Saturday Slash

The Saturday Slash

Meet my Hatchet of Death (or, some other colorful description RC Lewis and I come up with at any given moment). This is how I edit myself, it is how I edit others. If you think you want to play with me and my hatchet, shoot us an email.

Art by Lynn Phillips Nelson
We all know the first line of a query is your “hook.” I call the last line the “sinker.” You want it to punch  them in the face, in a nice, friendly kind of way that makes them unable to forget you after having read the 300 other queries in their inbox.
Also, for my brave Saturday Slash volunteers I will gladly do follow-up slashes (each more kindly than the next) on your query if you post them on the Query Critique board over on AgentQuery Connect. You’ll get advice from me, and also people who are smarter than me. If you do post on AQ, be sure to follow the guidelines and let me know you posted so that I can follow up!

Seventeen-year-old Tabitha Holt refuses to believe her sister was killed by wolves. I know from reading further that this is not a paranormal story, but the immediate jump my brain wants to make is to werewolf / paranormal. Lara trained dogs all her life, and was too wildlife-savvy to go anywhere near a hungry pack. Without any proof something or someone else ended Lara’s life, Alaska state troopers go after what they believe are rogue wolves, killing the animals unmercifully. To put a stop to it, Tabby has to prove Lara’s killer was human. But it sounds like this book is actually a wildlife / environment-centric story. Mash the idea of the last two sentences here into the hook – this is what makes you original. It’s a murder mystery wrapped up in a pro-wildlife setting. Tell me that right off. 

When a serious injury prevents Tabby’s dad from running because of the fact that it’s *his* injury that prevents him from “running” gave me a logic jump before I got to the word “Iditarod.” I know what the race is, but the words used before that injury / prevent / running / race immediately had me thinking Track and Field so the Iditarod threw me.

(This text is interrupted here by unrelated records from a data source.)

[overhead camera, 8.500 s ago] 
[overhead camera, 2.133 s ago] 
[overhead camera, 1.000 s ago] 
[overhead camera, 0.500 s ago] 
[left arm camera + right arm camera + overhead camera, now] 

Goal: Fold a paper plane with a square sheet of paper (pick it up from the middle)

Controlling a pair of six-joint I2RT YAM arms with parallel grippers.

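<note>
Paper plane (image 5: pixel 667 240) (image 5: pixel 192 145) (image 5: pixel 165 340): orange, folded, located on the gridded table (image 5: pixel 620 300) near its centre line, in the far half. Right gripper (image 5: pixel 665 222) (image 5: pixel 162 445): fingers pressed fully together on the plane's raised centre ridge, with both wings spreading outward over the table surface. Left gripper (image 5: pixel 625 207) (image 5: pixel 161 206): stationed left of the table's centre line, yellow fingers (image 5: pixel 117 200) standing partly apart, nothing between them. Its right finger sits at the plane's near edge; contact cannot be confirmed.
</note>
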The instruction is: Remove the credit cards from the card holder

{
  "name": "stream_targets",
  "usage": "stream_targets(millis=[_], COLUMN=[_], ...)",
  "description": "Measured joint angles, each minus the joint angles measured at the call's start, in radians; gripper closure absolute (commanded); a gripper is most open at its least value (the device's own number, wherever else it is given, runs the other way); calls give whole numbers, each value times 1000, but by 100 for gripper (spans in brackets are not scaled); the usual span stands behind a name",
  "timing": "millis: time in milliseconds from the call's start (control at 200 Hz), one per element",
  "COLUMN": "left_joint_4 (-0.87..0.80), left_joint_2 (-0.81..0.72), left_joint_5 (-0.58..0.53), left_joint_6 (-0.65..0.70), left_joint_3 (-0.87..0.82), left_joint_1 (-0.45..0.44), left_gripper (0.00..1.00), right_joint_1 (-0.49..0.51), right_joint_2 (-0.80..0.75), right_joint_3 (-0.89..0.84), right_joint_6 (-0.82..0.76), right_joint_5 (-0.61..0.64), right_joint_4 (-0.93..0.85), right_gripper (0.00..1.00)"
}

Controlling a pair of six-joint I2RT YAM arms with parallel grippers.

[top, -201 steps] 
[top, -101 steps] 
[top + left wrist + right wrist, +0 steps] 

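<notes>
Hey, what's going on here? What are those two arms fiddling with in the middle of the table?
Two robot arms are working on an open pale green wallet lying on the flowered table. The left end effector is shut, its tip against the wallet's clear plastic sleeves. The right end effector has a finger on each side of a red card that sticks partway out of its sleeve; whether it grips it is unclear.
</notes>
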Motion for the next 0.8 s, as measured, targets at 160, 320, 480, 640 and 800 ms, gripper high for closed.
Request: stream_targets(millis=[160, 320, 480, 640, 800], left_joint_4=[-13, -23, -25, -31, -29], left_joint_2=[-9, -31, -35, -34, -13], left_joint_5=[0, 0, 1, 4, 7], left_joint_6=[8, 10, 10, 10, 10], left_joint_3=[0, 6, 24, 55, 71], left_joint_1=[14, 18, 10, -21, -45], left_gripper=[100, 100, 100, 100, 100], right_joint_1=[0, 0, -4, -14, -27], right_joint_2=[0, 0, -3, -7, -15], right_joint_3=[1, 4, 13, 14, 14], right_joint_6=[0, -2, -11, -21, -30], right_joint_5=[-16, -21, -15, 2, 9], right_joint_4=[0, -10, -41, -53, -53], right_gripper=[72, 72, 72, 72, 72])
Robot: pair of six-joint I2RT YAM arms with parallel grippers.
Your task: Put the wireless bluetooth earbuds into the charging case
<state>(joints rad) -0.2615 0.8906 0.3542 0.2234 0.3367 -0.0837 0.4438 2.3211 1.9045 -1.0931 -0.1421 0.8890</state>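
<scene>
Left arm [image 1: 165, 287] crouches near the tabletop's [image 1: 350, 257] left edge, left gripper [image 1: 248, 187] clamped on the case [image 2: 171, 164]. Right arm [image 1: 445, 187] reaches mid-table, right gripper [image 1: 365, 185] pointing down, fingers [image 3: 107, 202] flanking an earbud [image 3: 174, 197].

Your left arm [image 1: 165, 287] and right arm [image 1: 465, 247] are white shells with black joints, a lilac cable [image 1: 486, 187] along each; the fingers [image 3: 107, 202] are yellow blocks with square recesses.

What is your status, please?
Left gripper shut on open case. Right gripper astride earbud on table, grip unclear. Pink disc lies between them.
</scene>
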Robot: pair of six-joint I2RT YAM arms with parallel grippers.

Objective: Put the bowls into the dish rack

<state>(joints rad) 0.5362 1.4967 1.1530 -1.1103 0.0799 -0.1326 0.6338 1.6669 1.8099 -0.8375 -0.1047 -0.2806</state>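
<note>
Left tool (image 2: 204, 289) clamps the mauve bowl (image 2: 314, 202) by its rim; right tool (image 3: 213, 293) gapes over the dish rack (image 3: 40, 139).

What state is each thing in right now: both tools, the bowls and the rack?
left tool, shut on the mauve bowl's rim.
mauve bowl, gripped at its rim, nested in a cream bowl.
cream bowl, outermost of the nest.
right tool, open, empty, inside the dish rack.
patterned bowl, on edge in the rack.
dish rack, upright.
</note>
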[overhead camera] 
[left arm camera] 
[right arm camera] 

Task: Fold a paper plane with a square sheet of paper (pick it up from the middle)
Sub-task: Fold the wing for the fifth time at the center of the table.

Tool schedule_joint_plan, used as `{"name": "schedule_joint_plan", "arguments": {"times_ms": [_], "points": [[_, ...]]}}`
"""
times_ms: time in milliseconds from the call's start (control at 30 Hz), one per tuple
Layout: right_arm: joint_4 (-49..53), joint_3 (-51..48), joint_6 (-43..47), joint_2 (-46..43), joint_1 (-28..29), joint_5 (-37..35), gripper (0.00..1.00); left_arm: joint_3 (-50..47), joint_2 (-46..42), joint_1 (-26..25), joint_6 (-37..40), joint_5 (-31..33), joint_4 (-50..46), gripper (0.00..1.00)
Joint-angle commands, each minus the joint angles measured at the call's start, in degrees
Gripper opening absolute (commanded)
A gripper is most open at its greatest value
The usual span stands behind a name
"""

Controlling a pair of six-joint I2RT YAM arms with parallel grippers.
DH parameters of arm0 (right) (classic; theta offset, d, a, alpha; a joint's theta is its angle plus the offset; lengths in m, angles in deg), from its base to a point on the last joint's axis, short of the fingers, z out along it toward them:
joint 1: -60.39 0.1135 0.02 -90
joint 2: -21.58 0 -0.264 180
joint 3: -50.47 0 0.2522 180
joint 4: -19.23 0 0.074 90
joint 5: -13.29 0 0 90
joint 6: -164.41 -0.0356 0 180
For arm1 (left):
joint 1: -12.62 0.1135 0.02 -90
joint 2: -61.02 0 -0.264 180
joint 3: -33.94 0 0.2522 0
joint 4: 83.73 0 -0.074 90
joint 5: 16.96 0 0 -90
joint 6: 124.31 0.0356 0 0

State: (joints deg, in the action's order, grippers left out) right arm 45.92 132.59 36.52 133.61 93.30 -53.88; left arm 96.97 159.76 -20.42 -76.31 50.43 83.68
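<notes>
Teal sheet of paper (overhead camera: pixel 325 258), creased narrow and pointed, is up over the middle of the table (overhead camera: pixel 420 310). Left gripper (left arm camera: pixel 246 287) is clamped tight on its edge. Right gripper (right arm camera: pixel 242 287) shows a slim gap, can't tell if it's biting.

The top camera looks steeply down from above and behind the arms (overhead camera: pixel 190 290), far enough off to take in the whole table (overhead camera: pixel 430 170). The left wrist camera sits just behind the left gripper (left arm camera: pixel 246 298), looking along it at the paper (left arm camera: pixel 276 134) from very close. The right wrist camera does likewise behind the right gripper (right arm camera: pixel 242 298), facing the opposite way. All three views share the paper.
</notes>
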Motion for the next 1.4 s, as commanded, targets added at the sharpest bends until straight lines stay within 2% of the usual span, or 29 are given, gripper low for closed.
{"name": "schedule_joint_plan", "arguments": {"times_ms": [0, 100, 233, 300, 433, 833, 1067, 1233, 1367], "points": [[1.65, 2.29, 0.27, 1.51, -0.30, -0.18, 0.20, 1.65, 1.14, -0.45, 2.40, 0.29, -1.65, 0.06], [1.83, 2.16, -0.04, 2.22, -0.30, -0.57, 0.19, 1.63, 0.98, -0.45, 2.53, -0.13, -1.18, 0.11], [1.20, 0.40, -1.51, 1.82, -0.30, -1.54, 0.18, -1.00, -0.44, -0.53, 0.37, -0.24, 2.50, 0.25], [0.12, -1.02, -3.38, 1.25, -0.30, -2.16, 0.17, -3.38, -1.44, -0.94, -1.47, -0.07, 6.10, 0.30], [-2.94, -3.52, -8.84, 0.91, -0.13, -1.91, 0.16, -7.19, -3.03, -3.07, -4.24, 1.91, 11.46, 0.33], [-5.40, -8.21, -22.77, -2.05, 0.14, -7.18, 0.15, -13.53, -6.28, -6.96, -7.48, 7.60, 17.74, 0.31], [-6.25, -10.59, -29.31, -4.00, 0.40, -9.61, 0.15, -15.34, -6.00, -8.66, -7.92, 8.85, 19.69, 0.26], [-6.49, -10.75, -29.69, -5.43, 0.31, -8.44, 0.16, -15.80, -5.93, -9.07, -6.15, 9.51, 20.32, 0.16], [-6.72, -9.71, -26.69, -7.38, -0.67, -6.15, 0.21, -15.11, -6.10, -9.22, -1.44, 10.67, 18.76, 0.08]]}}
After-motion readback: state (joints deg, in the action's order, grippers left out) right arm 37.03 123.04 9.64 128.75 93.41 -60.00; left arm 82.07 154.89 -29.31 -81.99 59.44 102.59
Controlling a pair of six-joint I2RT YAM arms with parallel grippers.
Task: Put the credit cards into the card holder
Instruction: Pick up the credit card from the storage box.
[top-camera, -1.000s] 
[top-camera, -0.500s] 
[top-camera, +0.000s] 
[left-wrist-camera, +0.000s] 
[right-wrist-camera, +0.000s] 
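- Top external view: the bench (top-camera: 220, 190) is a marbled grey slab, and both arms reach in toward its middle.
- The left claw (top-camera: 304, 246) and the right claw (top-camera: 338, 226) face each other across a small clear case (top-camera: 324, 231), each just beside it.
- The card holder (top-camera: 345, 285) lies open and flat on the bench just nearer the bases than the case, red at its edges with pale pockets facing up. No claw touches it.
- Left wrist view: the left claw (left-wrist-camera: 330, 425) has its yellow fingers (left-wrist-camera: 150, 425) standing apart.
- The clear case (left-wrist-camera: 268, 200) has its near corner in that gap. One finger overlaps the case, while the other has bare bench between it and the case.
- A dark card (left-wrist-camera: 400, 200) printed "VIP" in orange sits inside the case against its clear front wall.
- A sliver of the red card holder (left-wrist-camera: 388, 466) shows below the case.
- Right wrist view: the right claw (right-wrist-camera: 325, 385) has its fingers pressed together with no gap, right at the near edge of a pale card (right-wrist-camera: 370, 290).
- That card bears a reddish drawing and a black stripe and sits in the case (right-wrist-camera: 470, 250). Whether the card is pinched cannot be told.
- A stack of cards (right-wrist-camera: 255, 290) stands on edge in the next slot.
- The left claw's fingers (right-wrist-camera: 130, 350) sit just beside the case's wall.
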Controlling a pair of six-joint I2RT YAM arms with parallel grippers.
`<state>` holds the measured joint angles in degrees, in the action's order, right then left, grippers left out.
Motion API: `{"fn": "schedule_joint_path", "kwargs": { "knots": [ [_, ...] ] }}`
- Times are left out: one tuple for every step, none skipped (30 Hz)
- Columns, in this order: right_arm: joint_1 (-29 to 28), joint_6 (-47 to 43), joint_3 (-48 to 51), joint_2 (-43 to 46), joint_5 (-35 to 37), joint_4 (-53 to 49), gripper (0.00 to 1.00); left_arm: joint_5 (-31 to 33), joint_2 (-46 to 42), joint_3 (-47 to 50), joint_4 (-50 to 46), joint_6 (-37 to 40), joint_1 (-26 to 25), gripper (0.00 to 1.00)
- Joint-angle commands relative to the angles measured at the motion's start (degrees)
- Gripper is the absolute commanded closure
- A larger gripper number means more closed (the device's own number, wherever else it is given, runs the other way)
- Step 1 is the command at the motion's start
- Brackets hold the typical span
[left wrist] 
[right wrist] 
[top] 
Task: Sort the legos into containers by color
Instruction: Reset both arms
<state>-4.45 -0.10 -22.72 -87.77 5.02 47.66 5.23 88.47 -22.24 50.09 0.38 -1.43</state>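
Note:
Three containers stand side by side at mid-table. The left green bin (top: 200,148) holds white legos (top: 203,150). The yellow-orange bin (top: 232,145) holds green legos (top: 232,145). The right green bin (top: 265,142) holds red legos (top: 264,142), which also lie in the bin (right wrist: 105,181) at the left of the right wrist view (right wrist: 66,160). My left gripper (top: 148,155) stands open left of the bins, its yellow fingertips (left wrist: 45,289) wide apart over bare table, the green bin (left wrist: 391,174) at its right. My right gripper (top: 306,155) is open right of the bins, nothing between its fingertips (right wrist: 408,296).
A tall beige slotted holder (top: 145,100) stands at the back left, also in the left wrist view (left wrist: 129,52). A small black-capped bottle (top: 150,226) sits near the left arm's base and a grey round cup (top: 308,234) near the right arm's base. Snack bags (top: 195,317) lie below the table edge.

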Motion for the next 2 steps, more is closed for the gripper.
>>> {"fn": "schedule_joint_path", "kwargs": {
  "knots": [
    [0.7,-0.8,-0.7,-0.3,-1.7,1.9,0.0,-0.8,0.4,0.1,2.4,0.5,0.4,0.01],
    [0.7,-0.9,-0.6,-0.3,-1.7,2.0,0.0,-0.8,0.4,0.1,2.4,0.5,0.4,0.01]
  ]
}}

Get the dogsled out front so we know what we’re looking at. the 1100-mile Iditarod dog sled race, the family’s finances are stake. Wait – don’t they only get money if they win? So technically their finances were already at stake and they were running the race to see if they could prevent that from worsening. Tabby’s mom has no choice but to take her husband’s place in the world’s most dangerous race. Tabby volunteers to help, intending to balance the demands of dog handling with her search for a killer whose stomping grounds eerily follow the race route. She soon discovers that tracking a murderer is much riskier than facing a pack of wolves. In her race for the truth, there is only the winner…and the dead.*

*Second option: But she soon realizes that pursuing justice will lead to a confrontation more deadly than a pack of wolves, and a finish line she may never cross.

You’ve got two good sinkers here, but I like the first one better!

RUNNING WITH WOLVES, an 80,000-word YA mystery, will appeal to fans of Gary Paulsen, Peter Abrahams and Gemma Halliday.

Good comp titles, too! You need to rearrange the ideas in the hook and get your originality front and center: a YA murder mystery set on the Iditarod? Cool. But… we kind of lost the point from the first para. I thought we were really worried about saving all those packs of dogs? But then we lost them when we started talking about the race. I understand that finding the human killer will absolve the dogs, but that train of thought is dropped abruptly. It needs tied back in, or not mentioned in the hook. If wildlife rights aren’t a main focus of the plot, stick to the murder mystery and the dogsled race.

I think the biggest problem here is that I have no grasp on the MC from this query. I hear about dad, I hear about mom stepping up, I hear about how sister was smart enough to know better. But I don’t know a lot about our MC other than she’s…. the MC. She’s got guts because she’s out there tracking down a killer during a grueling race, but because of the prevalence of her family members in the query I can’t say a whole lot about her. Take a look at the query and literally count the amount of words you’ve dedicated to each character and see where your MC ends up. She should be the one we’re talking about – not the others.

Think about what’s most important to the story here – the murder mystery and the race. Does it matter that Dad got hurt and now Mom is the one manning the sled? Does it matter that they are in financial trouble? Does it actually matter about the rogue wolves being killed? Sure, for the plot of the *novel* it does, but for the query do you want to give your word count over to subplots?

Get the MC out front. Get the murder out front. Get the grueling high-stakes race out front. You’ve got a great setting and original plot, figure out the absolute most important aspects of the book and give your word allotment to them, not the peripherals.